**Work to complete**. Beneath this line are the data; copy exactly the part of them that opens with the line containing "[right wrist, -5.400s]" and closes with the line containing "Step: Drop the", and only that part.

------------------------------------------------------------

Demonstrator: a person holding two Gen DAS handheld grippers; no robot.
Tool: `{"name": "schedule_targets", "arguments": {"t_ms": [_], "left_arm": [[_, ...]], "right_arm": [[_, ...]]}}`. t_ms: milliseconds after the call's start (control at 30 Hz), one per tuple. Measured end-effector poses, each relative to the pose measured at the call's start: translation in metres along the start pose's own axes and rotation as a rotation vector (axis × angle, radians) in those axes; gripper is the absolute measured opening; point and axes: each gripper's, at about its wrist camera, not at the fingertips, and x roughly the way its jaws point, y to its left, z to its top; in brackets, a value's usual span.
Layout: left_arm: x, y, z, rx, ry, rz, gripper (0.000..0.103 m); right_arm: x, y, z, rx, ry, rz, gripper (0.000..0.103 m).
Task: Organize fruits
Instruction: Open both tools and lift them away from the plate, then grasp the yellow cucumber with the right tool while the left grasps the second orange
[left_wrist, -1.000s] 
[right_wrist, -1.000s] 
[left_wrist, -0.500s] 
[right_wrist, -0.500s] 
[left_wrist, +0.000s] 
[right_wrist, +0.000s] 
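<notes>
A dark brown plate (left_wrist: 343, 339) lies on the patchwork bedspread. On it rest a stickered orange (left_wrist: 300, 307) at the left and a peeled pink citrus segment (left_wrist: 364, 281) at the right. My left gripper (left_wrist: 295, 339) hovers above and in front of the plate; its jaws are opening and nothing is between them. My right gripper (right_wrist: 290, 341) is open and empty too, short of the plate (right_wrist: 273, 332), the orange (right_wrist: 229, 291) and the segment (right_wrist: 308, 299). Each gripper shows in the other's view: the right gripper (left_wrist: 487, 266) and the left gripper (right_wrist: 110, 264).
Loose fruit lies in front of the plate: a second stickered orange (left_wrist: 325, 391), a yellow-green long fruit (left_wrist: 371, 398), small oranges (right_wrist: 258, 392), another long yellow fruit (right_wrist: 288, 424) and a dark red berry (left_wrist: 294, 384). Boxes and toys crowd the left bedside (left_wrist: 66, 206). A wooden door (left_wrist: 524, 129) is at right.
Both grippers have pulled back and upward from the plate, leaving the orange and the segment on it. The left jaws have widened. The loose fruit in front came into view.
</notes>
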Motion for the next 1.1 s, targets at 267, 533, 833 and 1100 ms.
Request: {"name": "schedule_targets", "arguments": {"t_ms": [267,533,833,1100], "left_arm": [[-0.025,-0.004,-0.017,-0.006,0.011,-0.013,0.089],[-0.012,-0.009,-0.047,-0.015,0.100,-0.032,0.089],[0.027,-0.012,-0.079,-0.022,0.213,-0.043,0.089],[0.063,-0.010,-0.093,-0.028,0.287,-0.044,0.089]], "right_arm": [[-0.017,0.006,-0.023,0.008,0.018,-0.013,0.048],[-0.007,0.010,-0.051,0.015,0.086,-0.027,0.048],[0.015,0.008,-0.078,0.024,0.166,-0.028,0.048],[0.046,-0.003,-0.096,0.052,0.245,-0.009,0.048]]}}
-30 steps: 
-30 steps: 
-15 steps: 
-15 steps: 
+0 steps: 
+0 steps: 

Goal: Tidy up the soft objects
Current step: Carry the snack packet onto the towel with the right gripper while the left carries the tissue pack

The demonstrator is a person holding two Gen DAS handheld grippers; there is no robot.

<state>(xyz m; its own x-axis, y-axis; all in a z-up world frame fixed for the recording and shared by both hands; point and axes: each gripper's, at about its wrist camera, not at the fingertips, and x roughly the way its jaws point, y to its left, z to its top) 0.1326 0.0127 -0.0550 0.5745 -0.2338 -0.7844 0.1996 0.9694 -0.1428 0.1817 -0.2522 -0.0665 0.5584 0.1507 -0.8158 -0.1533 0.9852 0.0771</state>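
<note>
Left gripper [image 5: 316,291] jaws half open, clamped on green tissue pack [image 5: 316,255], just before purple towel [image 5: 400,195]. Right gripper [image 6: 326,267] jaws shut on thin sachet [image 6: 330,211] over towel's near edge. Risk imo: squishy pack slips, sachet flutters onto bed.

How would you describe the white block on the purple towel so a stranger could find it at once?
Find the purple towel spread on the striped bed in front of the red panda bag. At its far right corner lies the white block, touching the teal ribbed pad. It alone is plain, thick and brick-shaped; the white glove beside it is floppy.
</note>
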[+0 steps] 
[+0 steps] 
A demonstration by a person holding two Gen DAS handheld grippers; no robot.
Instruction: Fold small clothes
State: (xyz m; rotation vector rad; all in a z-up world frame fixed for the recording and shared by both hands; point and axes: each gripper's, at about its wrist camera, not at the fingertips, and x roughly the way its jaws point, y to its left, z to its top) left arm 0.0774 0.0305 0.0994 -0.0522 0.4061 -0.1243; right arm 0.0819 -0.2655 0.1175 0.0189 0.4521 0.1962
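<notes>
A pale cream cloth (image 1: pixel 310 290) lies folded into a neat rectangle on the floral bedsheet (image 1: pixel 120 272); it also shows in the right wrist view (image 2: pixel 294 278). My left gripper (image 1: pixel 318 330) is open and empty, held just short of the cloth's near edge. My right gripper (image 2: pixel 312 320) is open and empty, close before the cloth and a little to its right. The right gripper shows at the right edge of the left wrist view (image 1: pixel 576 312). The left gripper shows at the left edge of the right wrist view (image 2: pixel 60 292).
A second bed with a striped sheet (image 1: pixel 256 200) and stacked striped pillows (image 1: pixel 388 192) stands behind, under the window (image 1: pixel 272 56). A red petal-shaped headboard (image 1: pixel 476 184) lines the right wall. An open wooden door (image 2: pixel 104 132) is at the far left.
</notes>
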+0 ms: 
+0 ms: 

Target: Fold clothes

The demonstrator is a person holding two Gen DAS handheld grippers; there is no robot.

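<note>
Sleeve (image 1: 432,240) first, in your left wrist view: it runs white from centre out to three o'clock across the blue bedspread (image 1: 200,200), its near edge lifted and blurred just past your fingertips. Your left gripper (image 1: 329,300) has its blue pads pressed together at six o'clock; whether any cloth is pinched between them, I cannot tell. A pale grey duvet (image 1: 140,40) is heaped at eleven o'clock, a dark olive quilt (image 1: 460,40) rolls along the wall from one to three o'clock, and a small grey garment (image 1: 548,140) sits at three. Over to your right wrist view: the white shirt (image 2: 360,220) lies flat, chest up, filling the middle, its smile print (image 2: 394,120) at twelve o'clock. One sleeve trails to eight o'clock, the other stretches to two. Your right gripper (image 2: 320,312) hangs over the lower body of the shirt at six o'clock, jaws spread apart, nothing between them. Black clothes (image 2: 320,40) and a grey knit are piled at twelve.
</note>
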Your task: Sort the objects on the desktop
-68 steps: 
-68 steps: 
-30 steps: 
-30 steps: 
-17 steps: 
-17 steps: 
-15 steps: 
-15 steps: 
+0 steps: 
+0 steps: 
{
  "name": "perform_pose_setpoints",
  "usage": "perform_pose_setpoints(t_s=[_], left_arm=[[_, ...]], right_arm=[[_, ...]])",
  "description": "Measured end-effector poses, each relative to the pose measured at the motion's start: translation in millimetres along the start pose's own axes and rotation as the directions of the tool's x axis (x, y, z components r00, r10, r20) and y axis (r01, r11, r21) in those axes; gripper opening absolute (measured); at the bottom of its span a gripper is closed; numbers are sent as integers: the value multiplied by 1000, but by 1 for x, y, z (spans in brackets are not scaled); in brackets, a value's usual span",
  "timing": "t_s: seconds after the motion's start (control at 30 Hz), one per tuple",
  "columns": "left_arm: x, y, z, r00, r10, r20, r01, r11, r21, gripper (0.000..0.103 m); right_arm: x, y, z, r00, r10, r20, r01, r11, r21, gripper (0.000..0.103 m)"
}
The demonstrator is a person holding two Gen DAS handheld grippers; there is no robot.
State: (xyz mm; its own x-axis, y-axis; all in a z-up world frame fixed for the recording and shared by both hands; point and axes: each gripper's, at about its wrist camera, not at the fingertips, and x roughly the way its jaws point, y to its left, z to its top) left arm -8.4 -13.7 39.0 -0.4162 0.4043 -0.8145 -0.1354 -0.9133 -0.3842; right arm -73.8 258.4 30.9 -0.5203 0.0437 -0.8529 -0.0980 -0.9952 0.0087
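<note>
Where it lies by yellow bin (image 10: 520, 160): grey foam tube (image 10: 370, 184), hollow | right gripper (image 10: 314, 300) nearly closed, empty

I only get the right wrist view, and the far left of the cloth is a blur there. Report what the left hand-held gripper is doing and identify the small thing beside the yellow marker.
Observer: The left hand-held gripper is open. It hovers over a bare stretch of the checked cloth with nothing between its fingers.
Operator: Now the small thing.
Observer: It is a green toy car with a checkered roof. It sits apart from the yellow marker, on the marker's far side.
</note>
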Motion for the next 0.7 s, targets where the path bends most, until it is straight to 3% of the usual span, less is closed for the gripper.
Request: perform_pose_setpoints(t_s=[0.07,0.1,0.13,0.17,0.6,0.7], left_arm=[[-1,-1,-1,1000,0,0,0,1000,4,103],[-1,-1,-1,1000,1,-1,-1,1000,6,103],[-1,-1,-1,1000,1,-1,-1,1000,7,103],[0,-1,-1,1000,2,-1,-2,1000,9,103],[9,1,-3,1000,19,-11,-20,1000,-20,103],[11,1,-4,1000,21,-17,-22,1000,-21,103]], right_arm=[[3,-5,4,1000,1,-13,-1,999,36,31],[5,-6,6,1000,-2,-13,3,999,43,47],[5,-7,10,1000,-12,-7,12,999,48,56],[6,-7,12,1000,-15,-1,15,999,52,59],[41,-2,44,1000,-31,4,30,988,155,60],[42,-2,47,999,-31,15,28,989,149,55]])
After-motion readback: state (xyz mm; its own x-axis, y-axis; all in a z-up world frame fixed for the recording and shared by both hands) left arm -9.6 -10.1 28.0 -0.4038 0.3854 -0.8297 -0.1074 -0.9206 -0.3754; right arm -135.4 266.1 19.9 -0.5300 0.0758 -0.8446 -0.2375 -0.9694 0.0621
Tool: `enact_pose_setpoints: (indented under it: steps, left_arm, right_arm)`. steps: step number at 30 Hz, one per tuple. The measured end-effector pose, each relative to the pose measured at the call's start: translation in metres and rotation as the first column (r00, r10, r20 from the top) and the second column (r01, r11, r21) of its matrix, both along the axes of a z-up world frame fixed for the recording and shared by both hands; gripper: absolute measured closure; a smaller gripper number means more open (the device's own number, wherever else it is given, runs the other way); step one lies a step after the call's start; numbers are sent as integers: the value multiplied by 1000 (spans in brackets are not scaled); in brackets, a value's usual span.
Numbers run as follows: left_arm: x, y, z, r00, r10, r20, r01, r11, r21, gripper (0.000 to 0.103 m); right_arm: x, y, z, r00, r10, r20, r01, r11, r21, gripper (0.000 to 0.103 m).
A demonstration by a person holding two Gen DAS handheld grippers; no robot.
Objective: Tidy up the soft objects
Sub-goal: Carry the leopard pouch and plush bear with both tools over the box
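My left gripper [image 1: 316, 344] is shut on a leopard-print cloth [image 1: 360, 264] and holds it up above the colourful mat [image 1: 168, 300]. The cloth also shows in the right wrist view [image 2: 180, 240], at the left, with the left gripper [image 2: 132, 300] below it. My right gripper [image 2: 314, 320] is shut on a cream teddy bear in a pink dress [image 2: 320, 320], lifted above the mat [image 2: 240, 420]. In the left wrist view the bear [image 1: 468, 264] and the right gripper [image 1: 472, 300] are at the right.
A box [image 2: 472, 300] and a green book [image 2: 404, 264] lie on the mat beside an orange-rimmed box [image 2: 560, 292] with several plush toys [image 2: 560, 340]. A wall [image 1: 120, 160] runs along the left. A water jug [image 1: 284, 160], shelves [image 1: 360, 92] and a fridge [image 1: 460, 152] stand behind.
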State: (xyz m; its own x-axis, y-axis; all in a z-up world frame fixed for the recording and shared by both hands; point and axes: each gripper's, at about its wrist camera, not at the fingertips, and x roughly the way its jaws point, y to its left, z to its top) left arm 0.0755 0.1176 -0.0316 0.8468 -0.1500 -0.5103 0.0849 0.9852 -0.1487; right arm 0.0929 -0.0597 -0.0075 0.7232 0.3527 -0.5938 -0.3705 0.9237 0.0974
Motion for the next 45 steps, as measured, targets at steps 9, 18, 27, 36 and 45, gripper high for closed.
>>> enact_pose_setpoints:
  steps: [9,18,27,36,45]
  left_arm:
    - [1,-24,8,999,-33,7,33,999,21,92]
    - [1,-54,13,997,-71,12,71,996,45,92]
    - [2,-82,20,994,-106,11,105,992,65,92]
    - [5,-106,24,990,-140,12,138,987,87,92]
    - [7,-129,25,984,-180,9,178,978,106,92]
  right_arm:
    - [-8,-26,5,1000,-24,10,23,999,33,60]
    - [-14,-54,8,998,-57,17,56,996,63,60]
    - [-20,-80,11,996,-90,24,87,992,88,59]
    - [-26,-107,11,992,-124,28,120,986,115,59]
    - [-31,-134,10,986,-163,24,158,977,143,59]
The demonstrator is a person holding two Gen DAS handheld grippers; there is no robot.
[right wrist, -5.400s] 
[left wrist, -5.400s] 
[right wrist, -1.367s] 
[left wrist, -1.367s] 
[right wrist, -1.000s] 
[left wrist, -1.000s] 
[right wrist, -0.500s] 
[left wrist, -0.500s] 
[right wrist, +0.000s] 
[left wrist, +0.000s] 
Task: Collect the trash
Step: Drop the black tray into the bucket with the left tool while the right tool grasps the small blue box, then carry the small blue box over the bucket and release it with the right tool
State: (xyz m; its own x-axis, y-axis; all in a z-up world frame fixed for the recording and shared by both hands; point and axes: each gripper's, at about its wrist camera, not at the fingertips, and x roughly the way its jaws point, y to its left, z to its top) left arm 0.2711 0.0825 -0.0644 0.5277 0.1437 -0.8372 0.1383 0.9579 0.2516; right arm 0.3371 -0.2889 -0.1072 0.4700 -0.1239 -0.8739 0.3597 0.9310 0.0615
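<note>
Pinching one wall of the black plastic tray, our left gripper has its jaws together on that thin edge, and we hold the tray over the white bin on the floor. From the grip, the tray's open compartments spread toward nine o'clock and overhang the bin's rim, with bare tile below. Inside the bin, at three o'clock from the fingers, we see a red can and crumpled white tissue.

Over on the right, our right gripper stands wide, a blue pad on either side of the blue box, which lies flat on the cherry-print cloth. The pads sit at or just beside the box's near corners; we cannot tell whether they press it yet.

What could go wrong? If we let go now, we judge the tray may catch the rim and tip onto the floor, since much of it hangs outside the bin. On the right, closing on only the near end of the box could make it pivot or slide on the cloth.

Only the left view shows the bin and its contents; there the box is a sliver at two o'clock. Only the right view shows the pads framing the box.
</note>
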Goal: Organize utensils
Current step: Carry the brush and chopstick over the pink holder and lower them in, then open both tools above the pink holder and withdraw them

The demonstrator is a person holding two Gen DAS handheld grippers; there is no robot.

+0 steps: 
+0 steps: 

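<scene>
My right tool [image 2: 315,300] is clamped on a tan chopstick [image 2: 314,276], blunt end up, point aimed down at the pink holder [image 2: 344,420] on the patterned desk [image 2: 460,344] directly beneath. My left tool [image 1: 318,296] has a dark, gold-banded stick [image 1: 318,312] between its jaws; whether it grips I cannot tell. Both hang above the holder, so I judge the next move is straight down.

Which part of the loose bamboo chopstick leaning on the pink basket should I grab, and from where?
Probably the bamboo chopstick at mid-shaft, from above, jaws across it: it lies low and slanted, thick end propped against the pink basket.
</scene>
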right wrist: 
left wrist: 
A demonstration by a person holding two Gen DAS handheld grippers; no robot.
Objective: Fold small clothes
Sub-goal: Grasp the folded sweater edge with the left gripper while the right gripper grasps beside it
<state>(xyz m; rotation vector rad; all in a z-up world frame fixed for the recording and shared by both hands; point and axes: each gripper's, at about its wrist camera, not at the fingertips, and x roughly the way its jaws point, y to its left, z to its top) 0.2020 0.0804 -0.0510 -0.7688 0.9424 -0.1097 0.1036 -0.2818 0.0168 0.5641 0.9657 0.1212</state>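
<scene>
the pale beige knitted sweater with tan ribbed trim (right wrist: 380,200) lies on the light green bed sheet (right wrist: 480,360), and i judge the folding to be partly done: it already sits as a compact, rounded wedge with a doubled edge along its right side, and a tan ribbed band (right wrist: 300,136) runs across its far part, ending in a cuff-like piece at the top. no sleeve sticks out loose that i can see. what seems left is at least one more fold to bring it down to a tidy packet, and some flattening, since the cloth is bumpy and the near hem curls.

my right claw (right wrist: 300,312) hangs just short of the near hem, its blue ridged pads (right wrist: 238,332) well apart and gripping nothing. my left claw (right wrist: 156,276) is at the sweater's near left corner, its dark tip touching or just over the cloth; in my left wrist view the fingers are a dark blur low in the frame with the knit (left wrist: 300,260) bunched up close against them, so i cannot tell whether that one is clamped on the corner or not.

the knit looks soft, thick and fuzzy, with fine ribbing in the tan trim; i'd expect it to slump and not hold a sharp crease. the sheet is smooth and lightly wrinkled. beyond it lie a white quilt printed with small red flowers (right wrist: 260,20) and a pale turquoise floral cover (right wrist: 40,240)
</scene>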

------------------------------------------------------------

**Response area**.
[right wrist, -5.400s] 
[left wrist, -5.400s] 
[right wrist, -1.367s] 
[left wrist, -1.367s] 
[right wrist, -1.000s] 
[left wrist, -1.000s] 
[right wrist, -0.500s] 
[left wrist, -0.500s] 
[right wrist, +0.000s] 
[left wrist, +0.000s] 
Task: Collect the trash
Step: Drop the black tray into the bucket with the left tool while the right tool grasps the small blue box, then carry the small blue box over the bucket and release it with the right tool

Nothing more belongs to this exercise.